An Israeli military court has blocked a bid to make the high-profile trial of Palestinian teen Ahed Tamimi public, meaning it will continue behind closed doors, her lawyer said Monday.
"The Military Appeals Tribunal dismissed the defence's appeal against a closed trial," Gaby Lasky wrote on Twitter.
"A public trial was the only defence and it's obvious that in its absence, Ahed Tamimi will not be entitled to a fair trial."
Tamimi was arrested four months ago after the 17-year-old appeared in a viral video, along with her mother and cousin, slapping and shoving two Israeli occupation soldier outside their family home in the village of Nabi Saleh in the occupied West Bank.
The soldiers had taken up positions next to the house amid near daily protests in the village against US President Donald Trump's decision to recognise Jerusalem as the capital of Israel.

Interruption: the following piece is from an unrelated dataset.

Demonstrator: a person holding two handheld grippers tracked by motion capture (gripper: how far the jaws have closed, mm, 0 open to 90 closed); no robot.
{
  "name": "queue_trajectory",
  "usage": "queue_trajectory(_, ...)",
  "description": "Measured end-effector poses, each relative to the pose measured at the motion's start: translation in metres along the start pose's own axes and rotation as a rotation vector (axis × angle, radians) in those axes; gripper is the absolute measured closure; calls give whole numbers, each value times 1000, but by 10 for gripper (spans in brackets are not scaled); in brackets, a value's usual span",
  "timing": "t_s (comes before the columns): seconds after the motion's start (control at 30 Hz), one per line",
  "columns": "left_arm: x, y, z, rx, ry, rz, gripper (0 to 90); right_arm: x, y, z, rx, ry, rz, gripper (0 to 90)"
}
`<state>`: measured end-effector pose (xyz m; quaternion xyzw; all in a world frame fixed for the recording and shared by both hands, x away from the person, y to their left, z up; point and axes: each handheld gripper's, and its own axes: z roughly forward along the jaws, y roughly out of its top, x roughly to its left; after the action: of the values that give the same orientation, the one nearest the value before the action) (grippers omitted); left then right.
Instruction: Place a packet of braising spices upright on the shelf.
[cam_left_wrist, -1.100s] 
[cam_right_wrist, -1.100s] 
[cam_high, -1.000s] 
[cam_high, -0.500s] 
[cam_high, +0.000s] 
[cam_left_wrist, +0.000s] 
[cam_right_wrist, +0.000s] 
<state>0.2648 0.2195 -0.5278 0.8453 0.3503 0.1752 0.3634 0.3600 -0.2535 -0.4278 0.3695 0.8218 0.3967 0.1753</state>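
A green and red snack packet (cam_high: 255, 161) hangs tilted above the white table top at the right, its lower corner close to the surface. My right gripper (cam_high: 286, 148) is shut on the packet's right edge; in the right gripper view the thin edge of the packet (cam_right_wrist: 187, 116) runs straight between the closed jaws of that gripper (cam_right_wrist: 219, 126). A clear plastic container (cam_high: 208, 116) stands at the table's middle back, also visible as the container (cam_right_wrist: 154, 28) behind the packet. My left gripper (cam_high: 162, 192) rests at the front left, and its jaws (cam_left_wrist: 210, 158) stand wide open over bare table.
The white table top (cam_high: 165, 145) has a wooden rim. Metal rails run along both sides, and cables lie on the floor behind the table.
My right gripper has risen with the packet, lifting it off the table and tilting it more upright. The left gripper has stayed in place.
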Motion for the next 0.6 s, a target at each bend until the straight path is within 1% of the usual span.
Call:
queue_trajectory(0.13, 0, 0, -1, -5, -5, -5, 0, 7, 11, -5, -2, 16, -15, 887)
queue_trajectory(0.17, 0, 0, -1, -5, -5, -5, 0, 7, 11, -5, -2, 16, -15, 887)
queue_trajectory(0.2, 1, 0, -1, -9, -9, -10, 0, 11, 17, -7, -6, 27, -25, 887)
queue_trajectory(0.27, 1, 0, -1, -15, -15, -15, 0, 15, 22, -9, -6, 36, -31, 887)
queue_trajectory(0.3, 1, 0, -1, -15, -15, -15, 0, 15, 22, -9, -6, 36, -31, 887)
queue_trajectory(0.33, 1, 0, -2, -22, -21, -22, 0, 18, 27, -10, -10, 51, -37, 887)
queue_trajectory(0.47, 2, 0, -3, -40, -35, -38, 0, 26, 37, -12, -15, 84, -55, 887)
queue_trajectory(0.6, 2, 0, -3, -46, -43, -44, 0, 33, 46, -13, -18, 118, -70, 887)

Tamimi has been charged with 12 counts including assault and could face a lengthy jail term if convicted.
Her trial -- which has found wide resonance with Palestinians -- opened on February 13 and is scheduled to continue on March 21 in front of Israel's Ofer military court near Ramallah in the West Bank.
Mariam Barghouti, a Palestinian activist close to the Tamimi family and Ahed's mother, Nariman, confirmed to AFP that the request for a public trail had been rejected.
Questioned by AFP, a military spokesman was not able to confirm the decision.
The United Nation's human rights body and the EU have expressed concern over Ahed's case, and Amnesty International has called for her immediate release.
About 350 Palestinian children are being held in detention by Israel, according to Amnesty.